### What the task requires:
In the material below, find the line containing "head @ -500" and output it and all lines after it exactly, through the last one, without the pictures.

### Dataset content:
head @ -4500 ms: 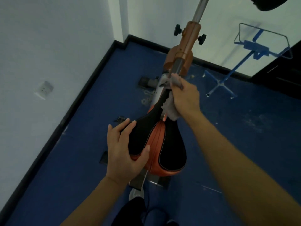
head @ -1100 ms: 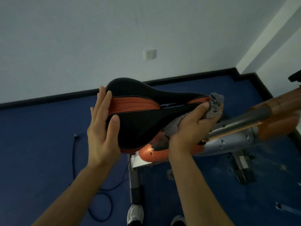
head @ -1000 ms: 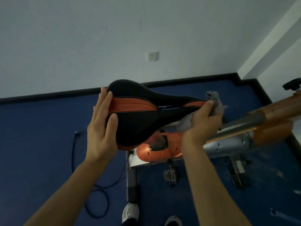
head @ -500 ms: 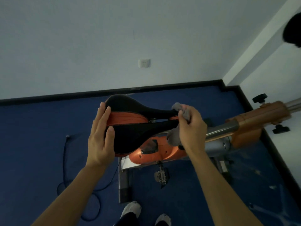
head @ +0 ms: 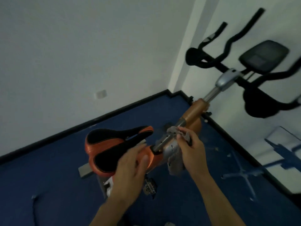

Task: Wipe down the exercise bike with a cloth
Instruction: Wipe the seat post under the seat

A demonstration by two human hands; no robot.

### Result of this task:
head @ -500 ms: 
head @ +0 ms: 

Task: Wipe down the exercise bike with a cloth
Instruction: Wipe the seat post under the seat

A demonstration by two human hands; no robot.

The exercise asks for nothing further.